## [How to complete this task]
Repeat each line of the material exactly.

## [Data extract]

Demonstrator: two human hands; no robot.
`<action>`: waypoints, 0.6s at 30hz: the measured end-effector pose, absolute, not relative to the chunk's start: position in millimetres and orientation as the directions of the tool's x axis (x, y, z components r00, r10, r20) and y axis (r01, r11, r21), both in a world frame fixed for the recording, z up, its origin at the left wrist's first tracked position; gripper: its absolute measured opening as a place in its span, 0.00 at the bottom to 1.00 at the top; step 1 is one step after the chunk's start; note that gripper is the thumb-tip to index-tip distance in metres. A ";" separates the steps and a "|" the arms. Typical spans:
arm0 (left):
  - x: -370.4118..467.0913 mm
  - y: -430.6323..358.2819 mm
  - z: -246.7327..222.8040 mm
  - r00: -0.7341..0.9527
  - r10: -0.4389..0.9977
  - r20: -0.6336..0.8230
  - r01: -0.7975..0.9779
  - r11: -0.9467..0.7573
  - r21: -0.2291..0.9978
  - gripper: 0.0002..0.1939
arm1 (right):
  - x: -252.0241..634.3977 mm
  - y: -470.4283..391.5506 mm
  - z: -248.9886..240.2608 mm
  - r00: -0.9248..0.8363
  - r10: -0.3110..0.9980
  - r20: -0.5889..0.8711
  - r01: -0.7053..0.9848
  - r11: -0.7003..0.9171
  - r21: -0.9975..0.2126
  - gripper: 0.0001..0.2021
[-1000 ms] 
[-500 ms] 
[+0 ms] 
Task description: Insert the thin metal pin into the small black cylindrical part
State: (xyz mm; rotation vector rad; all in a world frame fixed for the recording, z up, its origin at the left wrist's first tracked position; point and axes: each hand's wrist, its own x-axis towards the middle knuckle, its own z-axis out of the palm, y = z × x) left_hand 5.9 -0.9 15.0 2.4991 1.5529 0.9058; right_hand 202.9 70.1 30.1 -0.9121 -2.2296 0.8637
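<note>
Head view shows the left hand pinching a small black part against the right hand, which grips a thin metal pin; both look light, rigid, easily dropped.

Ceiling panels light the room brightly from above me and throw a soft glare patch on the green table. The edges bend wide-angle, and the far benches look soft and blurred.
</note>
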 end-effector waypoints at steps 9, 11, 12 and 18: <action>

## [Solution to the exercise]
Demonstrator: two human hands; no robot.
`<action>`: waypoints, 0.6s at 30hz: the measured end-effector pose, absolute, not relative to the chunk's start: position in millimetres and orientation as the directions of the tool's x axis (x, y, z components r00, r10, r20) and y axis (r01, r11, r21), both in a world frame fixed for the recording, z up, its origin at the left wrist's first tracked position; gripper: its absolute measured opening as a place in its span, 0.00 at the bottom to 1.00 at the top; step 1 is one step after the chunk's start; note that gripper is the thumb-tip to index-tip distance in metres. A ";" separates the steps and a "|" the arms. Typical spans:
arm0 (left):
  - x: -370.4118..467.0913 mm
  - y: -430.6323..358.2819 mm
  - z: -246.7327..222.8040 mm
  - r00: -0.7341..0.9527
  - r10: -0.4389..0.9977
  - r20: -0.6336..0.8230
  - r01: -0.7975..0.9779
  - r11: -0.9467..0.7573
  - r21: -0.2291..0.9978
  - gripper: 0.0002..0.1939
arm1 (right):
  - x: -252.0241..634.3977 mm
  - y: -470.4283..391.5506 mm
  - z: -248.9886..240.2608 mm
  - r00: -0.9248..0.8363
  - r10: -0.3110..0.9980
  - r20: -0.5889..0.8711
  - r01: -0.7053..0.9848
  - r11: -0.7003..0.9171
  - r21: -0.9975..0.2126
  - gripper: 0.0001..0.2021
[-1000 ms] 
[-500 ms] 
[+0 ms] 
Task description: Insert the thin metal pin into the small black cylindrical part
State: (xyz mm; rotation vector rad; all in a world frame fixed for the recording, z up, its origin at the left wrist's first tracked position; point and axes: each hand's wrist, its own x-axis towards the middle knuckle, its own z-axis out of the palm, y = z × x) left_hand 5.9 -0.9 15.0 2.4991 1.5529 0.9058; right_hand 202.9 70.1 30.1 -0.9121 -2.2296 0.8637
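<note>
Head view shows the left hand pinching a small black part against the right hand, which grips a thin metal pin; both look light, rigid, easily dropped.

Ceiling panels light the room brightly from above me and throw a soft glare patch on the green table. The edges bend wide-angle, and the far benches look soft and blurred.
</note>
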 end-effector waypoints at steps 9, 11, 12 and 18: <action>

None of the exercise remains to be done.